Memasuki musim berikutnya, performa Megawati bersama Red Sparks semakin menanjak hingga kembali menembus fase gugur. Setelah berhasil menumbangkan Hyundai Hillstate di semifinal, tim asuhan pelatih Ko Hee Jin tersebut akhirnya mengamankan tiket ke partai puncak.
Pertarungan dramatis kembali terjadi di babak final yang mempertemukan Red Sparks dengan Pink Spiders. Megawati lagi-lagi harus beradu strategi dengan sang Ratu Voli Korea dalam format pertandingan best of five.
Sayangnya, keberuntungan belum berpihak pada Megawati setelah Red Sparks kalah tipis dengan skor 3-2. Kekalahan ini memastikan Pink Spiders keluar sebagai juara, sekaligus memberikan kado perpisahan yang manis bagi karier panjang Kim Yeon Koung.
Babak Baru Megawati Bersama Hyundai Hillstate
Saat Kim Yeon Koung merayakan gelar juara sebagai penutup kariernya, Megawati harus menelan pil pahit karena ambisinya menjadi juara di Korea sempat tertunda. Namun, kini peta persaingan di liga voli Korea Selatan dipastikan akan mengalami pergeseran besar.
Berikut adalah beberapa fakta penting mengenai perjalanan karier Megawati di Korea Selatan yang patut disimak:
- Megawati resmi bergabung dengan klub Hyundai Hillstate untuk mengarungi musim kompetisi 2026/2027.
- Absennya Kim Yeon Koung membuat rivalitas individu paling ikonik di V-League dalam beberapa tahun terakhir resmi berakhir.
- Pencapaian terbaik Megawati sejauh ini adalah membawa timnya meraih posisi runner-up pada musim sebelumnya.
- Target utama Megawati musim ini adalah meraih gelar juara liga yang selama ini belum sempat ia genggam.
Poin-poin di atas menunjukkan betapa dinamisnya perubahan yang terjadi dalam liga voli Korea Selatan saat ini. Dengan pindahnya Megawati ke Hyundai Hillstate, harapan besar kini tertuju padanya untuk mendominasi kompetisi yang telah ditinggalkan sang maestro.
Kepergian Kim Yeon Koung dari kancah kompetisi profesional tentu memberikan celah bagi pemain bintang lainnya untuk bersinar. Megawati, yang kini berstatus sebagai salah satu pemain asing paling menonjol, memiliki peluang terbuka untuk mengukuhkan statusnya sebagai pemain terbaik.
Meski sang "Ratu Voli" sudah tidak lagi menghalangi jalannya, tantangan bagi Megawati dipastikan tidak akan menjadi lebih mudah.
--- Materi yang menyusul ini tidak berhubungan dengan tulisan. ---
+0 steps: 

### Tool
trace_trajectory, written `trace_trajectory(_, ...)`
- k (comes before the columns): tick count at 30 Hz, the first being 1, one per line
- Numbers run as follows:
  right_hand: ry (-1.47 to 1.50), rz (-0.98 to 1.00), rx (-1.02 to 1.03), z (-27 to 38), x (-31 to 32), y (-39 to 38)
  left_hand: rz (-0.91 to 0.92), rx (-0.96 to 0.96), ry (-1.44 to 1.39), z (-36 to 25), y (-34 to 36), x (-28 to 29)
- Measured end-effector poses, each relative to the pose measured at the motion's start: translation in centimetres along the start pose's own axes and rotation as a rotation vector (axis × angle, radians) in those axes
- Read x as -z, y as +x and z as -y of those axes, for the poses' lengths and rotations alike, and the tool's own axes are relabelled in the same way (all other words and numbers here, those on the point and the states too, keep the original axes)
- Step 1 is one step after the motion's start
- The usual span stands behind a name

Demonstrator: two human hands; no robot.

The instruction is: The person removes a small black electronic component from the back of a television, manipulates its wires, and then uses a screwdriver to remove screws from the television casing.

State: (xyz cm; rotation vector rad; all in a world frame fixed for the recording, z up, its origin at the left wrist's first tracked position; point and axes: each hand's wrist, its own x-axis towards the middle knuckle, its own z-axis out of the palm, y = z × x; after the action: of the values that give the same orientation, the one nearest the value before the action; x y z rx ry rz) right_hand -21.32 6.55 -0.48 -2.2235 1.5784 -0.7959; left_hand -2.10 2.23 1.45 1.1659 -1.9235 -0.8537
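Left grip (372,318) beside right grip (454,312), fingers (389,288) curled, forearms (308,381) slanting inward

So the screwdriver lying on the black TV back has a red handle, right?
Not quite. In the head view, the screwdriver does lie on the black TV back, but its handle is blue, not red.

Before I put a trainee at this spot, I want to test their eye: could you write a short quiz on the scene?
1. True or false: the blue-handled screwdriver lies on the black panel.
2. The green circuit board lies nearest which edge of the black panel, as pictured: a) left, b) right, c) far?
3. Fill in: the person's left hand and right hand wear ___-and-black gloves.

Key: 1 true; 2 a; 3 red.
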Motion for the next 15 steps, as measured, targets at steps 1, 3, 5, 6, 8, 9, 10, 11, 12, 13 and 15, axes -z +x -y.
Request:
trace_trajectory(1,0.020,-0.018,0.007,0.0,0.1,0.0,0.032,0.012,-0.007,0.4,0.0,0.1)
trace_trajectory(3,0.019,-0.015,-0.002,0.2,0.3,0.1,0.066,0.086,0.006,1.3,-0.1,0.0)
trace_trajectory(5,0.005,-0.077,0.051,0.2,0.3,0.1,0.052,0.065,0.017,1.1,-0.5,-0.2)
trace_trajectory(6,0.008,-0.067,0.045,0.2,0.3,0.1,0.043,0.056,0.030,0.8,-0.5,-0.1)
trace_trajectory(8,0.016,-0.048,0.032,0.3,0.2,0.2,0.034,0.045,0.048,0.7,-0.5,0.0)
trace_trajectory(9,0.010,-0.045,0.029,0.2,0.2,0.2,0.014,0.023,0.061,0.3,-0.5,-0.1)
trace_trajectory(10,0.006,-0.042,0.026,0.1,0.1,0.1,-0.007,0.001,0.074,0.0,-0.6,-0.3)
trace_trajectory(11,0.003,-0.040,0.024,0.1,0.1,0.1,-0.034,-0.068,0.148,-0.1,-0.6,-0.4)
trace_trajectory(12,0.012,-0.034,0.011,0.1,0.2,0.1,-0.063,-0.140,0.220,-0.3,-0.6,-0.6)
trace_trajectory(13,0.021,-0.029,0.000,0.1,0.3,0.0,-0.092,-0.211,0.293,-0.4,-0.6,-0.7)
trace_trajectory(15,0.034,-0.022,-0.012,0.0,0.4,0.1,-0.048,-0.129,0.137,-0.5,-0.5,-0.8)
Masih banyak pemain berbakat dan tim-tim kuat lainnya di V-League yang siap menjegal langkahnya menuju podium juara.
Hyundai Hillstate kini menaruh harapan besar pada ketajaman serangan yang dimiliki oleh pemain asal Indonesia tersebut. Kini, publik menanti apakah tanpa kehadiran Kim Yeon Koung, Megawati Hangestri Pertiwi akhirnya mampu mengangkat trofi juara di Korea Selatan.